A deer came out of the trees and pawed the ground around the birdfeeder.

“Bambi is hoping Lloyd will be coming around with some sugar cubes,” Gregoire said.

“He put some hay out for her earlier,” Tim said. “Sugar isn't good for her teeth.”

Gregoire poured himself a cup of coffee, then returned his gaze to the window. “At least, it is not so cold.”

“Not yet,” said Tim.

The deer froze in position, then darted away into the trees.

“Ah,” said Gregoire, “the young people scared her.”

Tim looked to see Frankie, Johnny, Carla, and the Nesbitts come into view. The first three were on snowshoes. The Nesbitts wore cross-country skis.

“Mr. Nesbitt always looks serious,” said Tim.

“I think he is a serious man,” said Gregoire, adding, “I think Mr. Johnson is a serious man, too, but because he is not so tall and not so good-looking everybody thinks he is just depressed all the time.”

“I'm surprised Mr. Franklin's up so early,” said Tim. “He was quite the party animal last night.”

“Mr. Franklin is a go-go-go person,” said Gregoire. “And kind of a kid,” he added, as Frankie began to pack snowballs and lob them at Sheila Nesbitt.

Sheila giggled and ducked. Frankie charged toward her and got his snowshoes caught in Carla's. They both tumbled to the ground, falling side by side, Frankie trying to make snow angels. Sheila Nesbitt kicked off her skis and joined in. Johnny stood by uncertainly. Frankie clambered up and stuffed snow down his back. Keith Nesbitt, who had skied on ahead, stopped and pretended to adjust his bindings.
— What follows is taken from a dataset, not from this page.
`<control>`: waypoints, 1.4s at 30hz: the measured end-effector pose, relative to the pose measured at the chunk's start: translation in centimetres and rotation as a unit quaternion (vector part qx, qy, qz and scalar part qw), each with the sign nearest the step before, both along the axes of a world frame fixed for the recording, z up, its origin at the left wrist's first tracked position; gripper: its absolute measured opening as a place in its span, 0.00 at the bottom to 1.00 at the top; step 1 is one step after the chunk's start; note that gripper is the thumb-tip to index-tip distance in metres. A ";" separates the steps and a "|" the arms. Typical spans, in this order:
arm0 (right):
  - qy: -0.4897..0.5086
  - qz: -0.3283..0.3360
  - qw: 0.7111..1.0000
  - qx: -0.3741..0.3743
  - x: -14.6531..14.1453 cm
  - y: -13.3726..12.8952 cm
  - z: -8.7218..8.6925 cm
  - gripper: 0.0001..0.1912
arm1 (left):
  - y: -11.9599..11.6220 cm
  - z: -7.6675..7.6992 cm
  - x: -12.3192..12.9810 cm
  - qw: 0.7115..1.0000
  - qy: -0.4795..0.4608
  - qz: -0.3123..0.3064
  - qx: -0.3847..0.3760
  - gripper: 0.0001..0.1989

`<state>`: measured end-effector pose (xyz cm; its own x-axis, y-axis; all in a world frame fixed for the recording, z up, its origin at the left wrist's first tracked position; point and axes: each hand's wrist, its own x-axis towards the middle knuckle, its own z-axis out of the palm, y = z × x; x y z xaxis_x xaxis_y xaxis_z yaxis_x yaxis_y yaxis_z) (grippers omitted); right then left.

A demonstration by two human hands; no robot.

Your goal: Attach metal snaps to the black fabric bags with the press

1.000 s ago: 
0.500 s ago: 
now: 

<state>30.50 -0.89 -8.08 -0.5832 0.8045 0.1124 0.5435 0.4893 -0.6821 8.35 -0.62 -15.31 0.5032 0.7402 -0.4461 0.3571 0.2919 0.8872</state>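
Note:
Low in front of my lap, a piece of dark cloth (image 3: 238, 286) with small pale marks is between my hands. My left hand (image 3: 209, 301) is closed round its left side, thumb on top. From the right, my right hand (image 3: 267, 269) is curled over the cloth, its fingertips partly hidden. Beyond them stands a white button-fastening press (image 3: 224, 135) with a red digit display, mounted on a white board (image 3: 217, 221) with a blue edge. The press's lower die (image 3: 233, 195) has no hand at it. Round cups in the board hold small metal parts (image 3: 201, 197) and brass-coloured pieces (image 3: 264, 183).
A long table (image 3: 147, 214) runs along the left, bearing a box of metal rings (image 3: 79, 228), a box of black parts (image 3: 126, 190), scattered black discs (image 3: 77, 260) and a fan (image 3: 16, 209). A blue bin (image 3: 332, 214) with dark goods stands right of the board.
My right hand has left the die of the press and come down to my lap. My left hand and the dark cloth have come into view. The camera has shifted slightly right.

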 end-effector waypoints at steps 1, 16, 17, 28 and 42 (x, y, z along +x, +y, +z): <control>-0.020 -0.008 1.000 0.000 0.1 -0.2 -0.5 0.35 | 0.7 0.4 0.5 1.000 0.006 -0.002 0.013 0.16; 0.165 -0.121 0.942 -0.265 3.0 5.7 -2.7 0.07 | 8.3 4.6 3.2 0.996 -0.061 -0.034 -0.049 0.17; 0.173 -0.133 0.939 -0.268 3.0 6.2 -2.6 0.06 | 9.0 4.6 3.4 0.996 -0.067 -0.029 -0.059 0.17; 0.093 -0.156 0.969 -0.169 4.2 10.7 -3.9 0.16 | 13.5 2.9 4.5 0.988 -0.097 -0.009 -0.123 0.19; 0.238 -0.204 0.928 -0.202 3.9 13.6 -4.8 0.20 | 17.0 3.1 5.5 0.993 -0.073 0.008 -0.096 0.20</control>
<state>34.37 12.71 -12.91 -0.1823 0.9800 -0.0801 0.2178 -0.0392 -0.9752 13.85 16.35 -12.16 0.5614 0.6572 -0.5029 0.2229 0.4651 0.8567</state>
“Mr. Franklin is very hands-on around the ladies,” Tim observed.

“He is like a thirteen-year-old boy.”

“Oh, well, here come the adults,” Tim said as Miss Miller and Mr. Simpson came into view.

Frankie packed a snowball and lobbed it in Sheila's direction. It missed its target and hit Miss Miller in the back of the head.

Miss Miller packed a snowball in response and hurled it toward Frankie.

“She got him in the derrière,” said Gregoire, “which is where his brains must be.”

Miss Miller turned to Simpson, triumphant. He gave her an approving nod and they snowshoed off around the corner of the inn. Keith Nesbitt gave a half-smile and headed toward the woods. Sheila followed. Frankie dusted himself off, gave an apologetic shrug, and set off toward the cabins in a Chaplinesque walk. Johnny and Sheila followed.

“That was fun,” said Tim.

 

Everyone was quite relaxed after supper that evening, the hot-pepper caper and the poisoned Santa behind them. From what I can gather, a number of people think Mr. Justus was the prankster. No one blames him a bit.

Walter Sawchuck has settled down a bit. I think placing the call to the police made him feel vindicated, perhaps less defensive. Who knows why people behave as they do? Most people aren't perfect. In fact, we tend to dislike perfect people. They get on your nerves after a while. Walter is, like me, elderly. Perhaps it's his health. Perhaps he hears the footsteps of death growing a little louder each day. He may resent his brother-in-law, who is comparatively youthful and robust. Harry's at least fifteen years younger than Walter. Doreen says he's the baby of the family. Walter takes prescription medication. Sometimes it's not the disease but the pills that cause the problems. Or perhaps Walter is merely a narcissistic crab who's been feeling neglected with all of the excitement of the season. I hear he likes to come here at Christmas to avoid the in-laws. And then one of them comes with him. I have some sympathy for Walter then. Older people have trouble engaging with the world sometimes, unless they're prepared to be perpetually nice. Therefore, I always try to be nice.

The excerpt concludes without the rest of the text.